● **WORK TASK**: Within the records below, find the line with "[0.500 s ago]" and the line with "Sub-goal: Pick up", then reproduce exactly those two lines and all lines between them, without any picture.

● **DATASET RECORDS**:
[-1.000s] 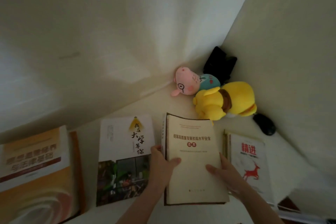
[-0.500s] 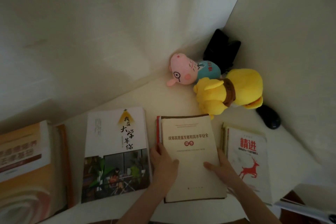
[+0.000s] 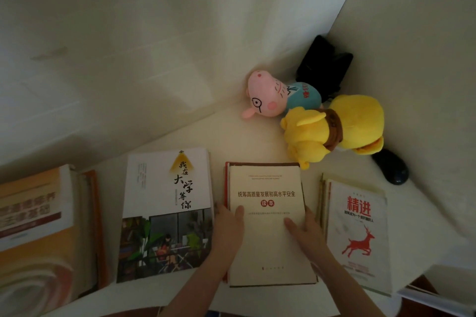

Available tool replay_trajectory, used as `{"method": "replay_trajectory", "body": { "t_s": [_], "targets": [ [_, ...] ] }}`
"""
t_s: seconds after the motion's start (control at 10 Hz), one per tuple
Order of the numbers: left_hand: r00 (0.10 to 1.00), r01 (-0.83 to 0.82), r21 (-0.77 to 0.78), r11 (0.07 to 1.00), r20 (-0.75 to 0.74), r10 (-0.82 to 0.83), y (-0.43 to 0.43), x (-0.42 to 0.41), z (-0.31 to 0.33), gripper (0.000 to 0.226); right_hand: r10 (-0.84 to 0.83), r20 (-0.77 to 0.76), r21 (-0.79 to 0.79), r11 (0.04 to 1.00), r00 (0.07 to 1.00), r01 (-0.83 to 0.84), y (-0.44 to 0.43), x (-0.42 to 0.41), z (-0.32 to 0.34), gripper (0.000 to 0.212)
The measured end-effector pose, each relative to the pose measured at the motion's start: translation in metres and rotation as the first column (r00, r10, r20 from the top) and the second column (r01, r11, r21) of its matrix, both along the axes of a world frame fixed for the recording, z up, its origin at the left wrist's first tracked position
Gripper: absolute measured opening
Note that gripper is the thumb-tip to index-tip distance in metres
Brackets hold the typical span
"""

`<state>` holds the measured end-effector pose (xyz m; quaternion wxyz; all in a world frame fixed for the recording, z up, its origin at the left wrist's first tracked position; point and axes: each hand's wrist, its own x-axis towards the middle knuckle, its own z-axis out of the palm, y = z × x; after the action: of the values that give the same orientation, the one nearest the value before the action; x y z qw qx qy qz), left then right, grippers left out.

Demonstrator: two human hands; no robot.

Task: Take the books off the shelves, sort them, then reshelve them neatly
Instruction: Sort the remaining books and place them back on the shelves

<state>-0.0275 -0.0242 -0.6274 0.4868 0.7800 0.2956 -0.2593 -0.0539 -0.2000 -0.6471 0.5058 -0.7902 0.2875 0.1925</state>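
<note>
Both hands clasp the beige book

The beige book lies flat on top of a short stack in the middle of the white table, red edges of the books beneath showing along its left side. The left hand grips its left edge, thumb laid across the cover and the fingers wrapped down over the side. The right hand does the same on the right edge, thumb on the cover (its fingers are mostly hidden down the side). To the left sits a white book with a photo cover, and further left an orange stack, blurred. To the right lies a white book with a red deer, close beside the right hand. Back in the corner a pink pig plush and a yellow plush lean together, the yellow one just touching the beige book's far corner
</note>
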Motion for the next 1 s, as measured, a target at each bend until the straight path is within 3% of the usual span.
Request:
{"method": "replay_trajectory", "body": {
  "t_s": [0.1,0.2,0.3,0.4,0.5,0.6,0.7,0.8,0.9,1.0],
  "targets": [
    [1.0,0.018,0.046,0.999,0.025,-0.019,0.007,-0.001,-0.001,0.029,-0.038,-0.035,-0.062,0.997,0.999,0.036,0.008,0.004,-0.005,0.073],
    [0.998,0.057,0.032,0.998,0.015,-0.057,0.01,-0.004,0.003,0.024,-0.054,-0.03,-0.064,0.997,0.998,0.052,0.009,0.003,-0.002,0.078],
    [0.997,0.06,-0.08,0.995,-0.036,-0.063,0.002,0.003,0.007,0.042,-0.011,-0.035,-0.026,1.0,0.999,0.011,-0.01,0.004,-0.016,0.11],
    [0.997,0.026,-0.126,0.992,-0.063,-0.034,0.003,0.012,0.01,0.052,-0.136,-0.116,0.108,0.983,0.984,0.148,-0.01,0.02,0.002,0.111],
    [0.996,0.045,-0.082,0.996,-0.07,-0.051,0.002,0.012,0.004,0.059,-0.135,-0.105,0.111,0.983,0.985,0.147,-0.005,0.023,0.001,0.099],
    [0.995,0.072,-0.006,0.997,-0.073,-0.073,-0.003,0.008,0.004,0.056,-0.1,-0.041,0.023,0.995,0.994,0.101,-0.015,0.013,-0.037,0.111],
    [0.991,0.128,-0.009,0.992,-0.031,-0.128,-0.002,0.003,0.002,0.055,-0.069,-0.035,0.0,0.998,0.997,0.069,-0.01,0.016,-0.021,0.113],
    [0.975,0.219,-0.027,0.975,-0.024,-0.22,-0.004,-0.006,0.001,0.067,-0.011,-0.055,-0.005,1.0,0.998,0.01,-0.009,0.017,0.002,0.066],
    [0.954,0.301,0.005,0.954,0.012,-0.301,-0.004,-0.013,-0.002,0.073,0.045,0.004,-0.015,0.999,0.999,-0.045,-0.011,0.016,0.009,0.043],
    [0.954,0.298,-0.01,0.954,-0.007,-0.298,-0.004,-0.016,-0.001,0.077,0.061,0.03,-0.035,0.998,0.998,-0.06,-0.009,0.015,0.002,0.048]
  ]
}}
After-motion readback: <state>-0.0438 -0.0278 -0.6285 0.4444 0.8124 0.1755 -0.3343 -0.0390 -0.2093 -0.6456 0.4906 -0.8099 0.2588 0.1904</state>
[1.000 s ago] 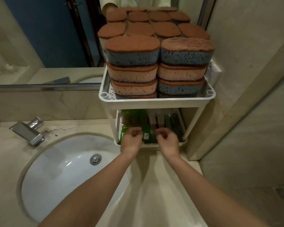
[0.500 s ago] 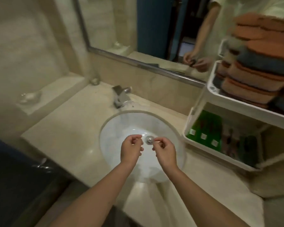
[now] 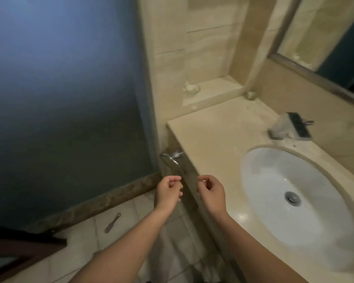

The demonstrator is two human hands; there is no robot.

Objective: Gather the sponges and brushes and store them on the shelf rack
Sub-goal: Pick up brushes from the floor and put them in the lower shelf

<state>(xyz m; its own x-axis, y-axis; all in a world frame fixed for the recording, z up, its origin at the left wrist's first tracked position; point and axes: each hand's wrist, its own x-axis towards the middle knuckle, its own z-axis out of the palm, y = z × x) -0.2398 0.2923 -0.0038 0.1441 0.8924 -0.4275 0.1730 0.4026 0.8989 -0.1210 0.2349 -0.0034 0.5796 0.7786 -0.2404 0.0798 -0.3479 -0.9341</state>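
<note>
My left hand [image 3: 168,192] and my right hand [image 3: 211,192] hover side by side at the left end of the vanity counter [image 3: 217,144], fingers loosely curled, nothing in either. A small dark brush-like tool [image 3: 112,223] lies on the floor tiles below and to the left of my hands. The shelf rack and its sponges are out of view.
A white sink basin [image 3: 294,193] is set in the counter to the right, with a chrome faucet [image 3: 288,127] behind it. A frosted blue glass door [image 3: 65,99] fills the left. A towel ring [image 3: 173,158] hangs on the counter's end. A glass dish [image 3: 191,88] sits on a ledge.
The view has swung left, away from the shelf rack and past the sink to the counter's left end and the floor. My hands stay empty and curled in front of me.
</note>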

● **ANSWER TO THIS EXERCISE**:
[0.500 s ago] 
[now] 

The demonstrator is two human hands; there is no robot.

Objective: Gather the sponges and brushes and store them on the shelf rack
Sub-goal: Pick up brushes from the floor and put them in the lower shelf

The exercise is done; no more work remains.